Table 2 AR Angle (°) fs (Gigahertz) fp (Gigahertz) kt ² [%] IL[dB] Attenuation [dB] 2.4 13 4.8630 5.1310 12.24 -0.057 -30.6 3.8 13 4.8620 5.1250 12.04 -0.052 -28.8 5.1 9.5 4.8620 5.1210 11.87 -0.045 -27.2 12.4 2.7 4.8590 5.1100 11.55 -0.037 -24.4

36 is a schematic plan view showing an example in which the active region of the resonator has a shape of an axisymmetric polygon and an aspect ratio of 2.4. FIG. 37 is a schematic plan view showing an example in which the active region of the resonator has a shape of an axisymmetric polygon and an aspect ratio of 3.8. FIG. 38 is a schematic plan view showing an example in which the active region of the resonator has a shape of an axisymmetric polygon and an aspect ratio of 5.1. FIG. 39 is a schematic plan view showing an example in which the active region of the resonator has a shape of an axisymmetric polygon and an aspect ratio of 12.4.
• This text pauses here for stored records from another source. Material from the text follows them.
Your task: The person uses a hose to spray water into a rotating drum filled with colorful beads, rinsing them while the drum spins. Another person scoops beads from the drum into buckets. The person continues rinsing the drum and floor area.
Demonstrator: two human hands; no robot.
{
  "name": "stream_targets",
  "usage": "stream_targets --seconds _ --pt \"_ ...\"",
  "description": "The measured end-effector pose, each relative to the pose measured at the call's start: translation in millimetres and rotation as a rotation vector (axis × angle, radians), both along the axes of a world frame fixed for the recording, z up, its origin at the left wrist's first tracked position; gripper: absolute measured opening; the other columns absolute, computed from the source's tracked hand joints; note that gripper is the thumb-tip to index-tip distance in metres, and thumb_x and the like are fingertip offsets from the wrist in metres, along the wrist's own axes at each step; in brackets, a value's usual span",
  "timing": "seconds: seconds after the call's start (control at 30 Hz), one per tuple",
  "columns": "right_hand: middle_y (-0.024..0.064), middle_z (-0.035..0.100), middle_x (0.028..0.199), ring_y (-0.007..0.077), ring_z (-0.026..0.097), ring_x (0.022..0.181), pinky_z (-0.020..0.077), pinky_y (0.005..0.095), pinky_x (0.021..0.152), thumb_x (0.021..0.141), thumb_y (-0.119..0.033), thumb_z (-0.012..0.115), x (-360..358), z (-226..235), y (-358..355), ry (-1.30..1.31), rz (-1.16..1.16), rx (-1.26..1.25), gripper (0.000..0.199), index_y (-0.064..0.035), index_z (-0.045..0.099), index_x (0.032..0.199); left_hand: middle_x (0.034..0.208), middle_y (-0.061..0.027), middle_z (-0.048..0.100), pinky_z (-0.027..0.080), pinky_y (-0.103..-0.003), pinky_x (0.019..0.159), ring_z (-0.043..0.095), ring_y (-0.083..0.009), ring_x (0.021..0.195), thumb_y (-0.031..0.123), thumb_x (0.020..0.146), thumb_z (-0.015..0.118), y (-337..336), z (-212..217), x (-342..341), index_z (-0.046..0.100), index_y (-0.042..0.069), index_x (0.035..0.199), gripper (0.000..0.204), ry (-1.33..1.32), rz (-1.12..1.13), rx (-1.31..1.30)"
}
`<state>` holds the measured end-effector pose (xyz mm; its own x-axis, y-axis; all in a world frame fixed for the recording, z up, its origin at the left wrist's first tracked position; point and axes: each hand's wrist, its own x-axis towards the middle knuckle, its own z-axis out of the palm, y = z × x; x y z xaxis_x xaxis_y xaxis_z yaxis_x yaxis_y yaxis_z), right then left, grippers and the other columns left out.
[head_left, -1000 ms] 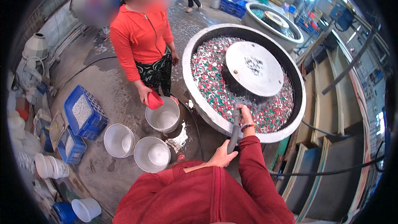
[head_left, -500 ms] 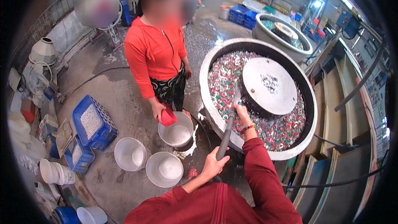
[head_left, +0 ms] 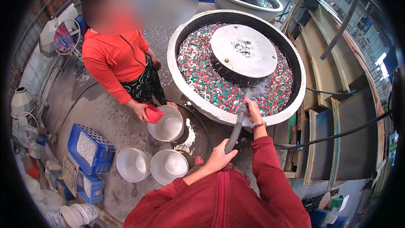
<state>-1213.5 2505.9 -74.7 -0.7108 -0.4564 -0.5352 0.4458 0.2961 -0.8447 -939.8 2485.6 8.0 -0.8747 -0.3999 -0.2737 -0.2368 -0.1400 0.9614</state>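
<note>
A thick grey hose (head_left: 235, 134) runs up between my hands, its end over the near rim of a large round tub (head_left: 180, 81). My left hand (head_left: 220, 156) is closed around the hose's lower part. Farther forward, my right hand (head_left: 254, 112), with a beaded bracelet at the wrist, is closed at its nozzle end. Water (head_left: 255, 90) sprays from it onto small red, green and white pieces (head_left: 202, 74) in the tub, just in front of the raised hub with its pale round lid (head_left: 247, 57).
At left a person in a red jacket (head_left: 112, 65) holds a red scoop (head_left: 153, 114) over a pale bucket (head_left: 171, 127). Two more buckets (head_left: 131, 166) and blue crates of white pellets (head_left: 95, 150) stand nearby. Wooden troughs (head_left: 322, 65) line the right; a second tub (head_left: 270, 13) stands behind.
My view has shifted. The hose end and its spray have moved from the hub's left side to its near side, rightward across the pieces. Both hands keep their hold.
</note>
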Motion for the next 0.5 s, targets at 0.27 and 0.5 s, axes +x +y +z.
stream_targets --seconds 0.27,0.5 --pt "0.0029 0.058 0.067 0.0172 0.057 0.054 0.0451 0.0364 0.048 0.074 -0.03 0.056 1 17 30 0.047 -0.195 -0.066 0.023 -0.0086 0.058 0.081 0.074 -0.0037 0.058 0.044 -0.025 0.062 0.051 -0.0067 0.067 0.018 0.081 0.065 10 -6 -6 0.055 0.007 0.111 0.034 0.074 -0.02 -0.129" --pt "0.0065 0.057 0.066 0.0191 0.057 0.056 0.0447 0.037 0.049 0.074 -0.027 0.054 -17 -17 -8 0.034 -0.094 -0.032 0.025 -0.0037 0.057 0.082 0.085 -0.0139 0.062 0.046 -0.03 0.071 0.059 -0.0151 0.077 0.022 0.08 0.063 12 -3 -14 0.051 0.003 0.112 0.039 0.054 0.078 -0.122"
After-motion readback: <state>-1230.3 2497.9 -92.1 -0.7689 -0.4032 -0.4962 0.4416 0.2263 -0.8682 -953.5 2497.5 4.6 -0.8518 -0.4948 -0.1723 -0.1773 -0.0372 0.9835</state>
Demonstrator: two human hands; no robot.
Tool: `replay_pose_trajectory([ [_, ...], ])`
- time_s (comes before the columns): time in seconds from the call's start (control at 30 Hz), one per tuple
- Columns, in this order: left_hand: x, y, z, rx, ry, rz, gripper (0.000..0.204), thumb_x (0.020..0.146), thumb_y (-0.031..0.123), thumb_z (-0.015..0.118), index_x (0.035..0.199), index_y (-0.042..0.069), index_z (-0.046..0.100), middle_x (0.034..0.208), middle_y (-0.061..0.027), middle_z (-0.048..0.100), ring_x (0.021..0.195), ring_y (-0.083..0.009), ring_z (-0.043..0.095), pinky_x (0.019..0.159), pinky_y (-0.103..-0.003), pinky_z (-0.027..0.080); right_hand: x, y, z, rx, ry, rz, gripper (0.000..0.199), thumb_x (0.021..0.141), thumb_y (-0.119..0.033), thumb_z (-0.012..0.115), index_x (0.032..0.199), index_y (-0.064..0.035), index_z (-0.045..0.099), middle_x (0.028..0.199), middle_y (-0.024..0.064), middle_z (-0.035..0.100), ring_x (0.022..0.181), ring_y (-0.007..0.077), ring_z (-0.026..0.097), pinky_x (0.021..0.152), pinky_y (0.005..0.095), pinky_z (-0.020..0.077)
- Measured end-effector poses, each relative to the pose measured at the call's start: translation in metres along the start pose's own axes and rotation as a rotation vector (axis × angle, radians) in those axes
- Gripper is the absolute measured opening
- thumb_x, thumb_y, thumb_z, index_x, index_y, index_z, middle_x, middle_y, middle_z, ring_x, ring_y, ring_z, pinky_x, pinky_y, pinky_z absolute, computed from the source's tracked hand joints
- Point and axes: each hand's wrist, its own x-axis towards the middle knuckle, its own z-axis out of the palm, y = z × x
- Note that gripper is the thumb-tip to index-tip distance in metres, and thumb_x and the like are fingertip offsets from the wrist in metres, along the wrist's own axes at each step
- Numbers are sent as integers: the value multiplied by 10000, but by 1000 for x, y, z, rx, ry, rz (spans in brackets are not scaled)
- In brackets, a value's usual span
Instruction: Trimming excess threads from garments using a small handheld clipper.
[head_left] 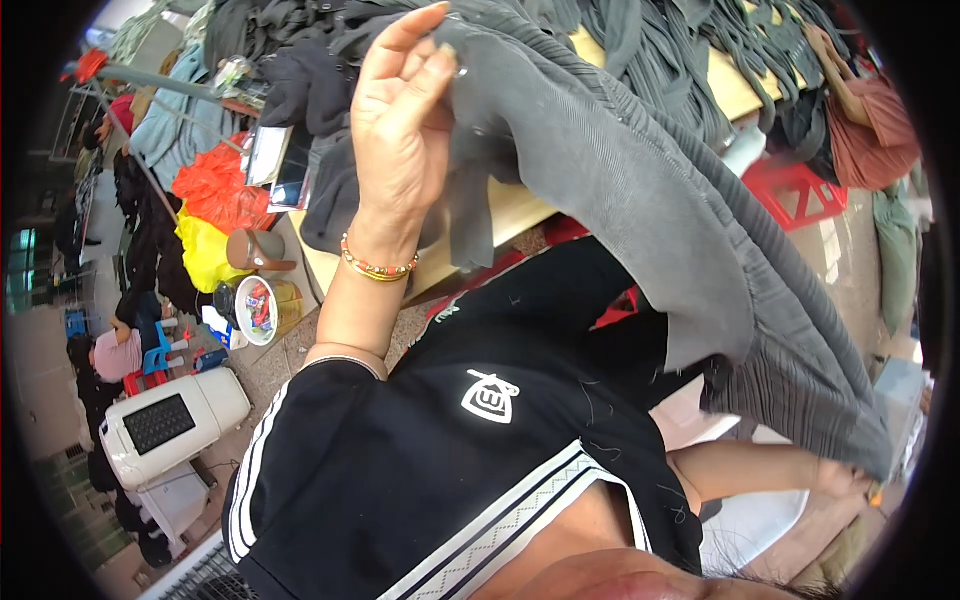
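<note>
A long piece of grey ribbed knit fabric hangs stretched between my two hands, running from the upper middle down to the lower right. My left hand is raised and pinches its upper edge between thumb and fingers. At the fabric's far lower end, my right hand is partly covered by the cloth, its fingers closed at the corner. Something small and orange shows by those fingertips, too small to name. Several loose threads lie on my black top.
A table bears heaps of dark knit pieces. To the left are red and yellow plastic bags, a brown mug and a tub of small wrapped items. A red crate and another person are at right.
</note>
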Motion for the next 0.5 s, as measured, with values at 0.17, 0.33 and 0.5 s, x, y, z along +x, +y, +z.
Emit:
replay_pose_trajectory([
  [0.17, -14, -26, 32, -44, -101, -152, 416, 945, -52, 588, 1354, -26, 518, 986, 19, 589, 884, -42, 541, 860, -188, 432, 27, -16, -22, -170, 147, -121, 241, 922, -285, 678, 895, -51, 627, 790, 60, 687, 748, 197, 680, 816, 372, 571],
  [0.33, -16, -35, 47, 5, -190, -172, 432, 934, -48, 607, 1356, -17, 521, 987, 7, 593, 916, -60, 581, 805, -204, 461, -38, 59, 15, -325, 98, 190, 309, 1008, -284, 602, 746, -148, 511, 532, -61, 331, 407, 69, 285, 386, 225, 237],
  [0.5, 0, -31, 51, 54, -196, 69, 458, 908, -91, 578, 1356, -9, 526, 1295, -104, 607, 922, -81, 596, 768, -204, 492, -54, 53, 23, -255, 208, 228, 396, 985, -275, 639, 643, -146, 486, 515, -59, 331, 390, 70, 244, 397, 231, 250],
])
Exemplary impedance values that vary depending on the frequency of the resonator shown in FIGS. 36 to 39 can be seen in the graph shown in FIG. 40. The exemplary spurious noise of the resonator shown in FIGS. 36 to 39 can be seen in the graph shown in FIG. 41. As shown in FIG. 41, it can be understood that in the resonator having an aspect ratio of 10 or less as shown in FIG. 39, the spurious noise is greatly deteriorated.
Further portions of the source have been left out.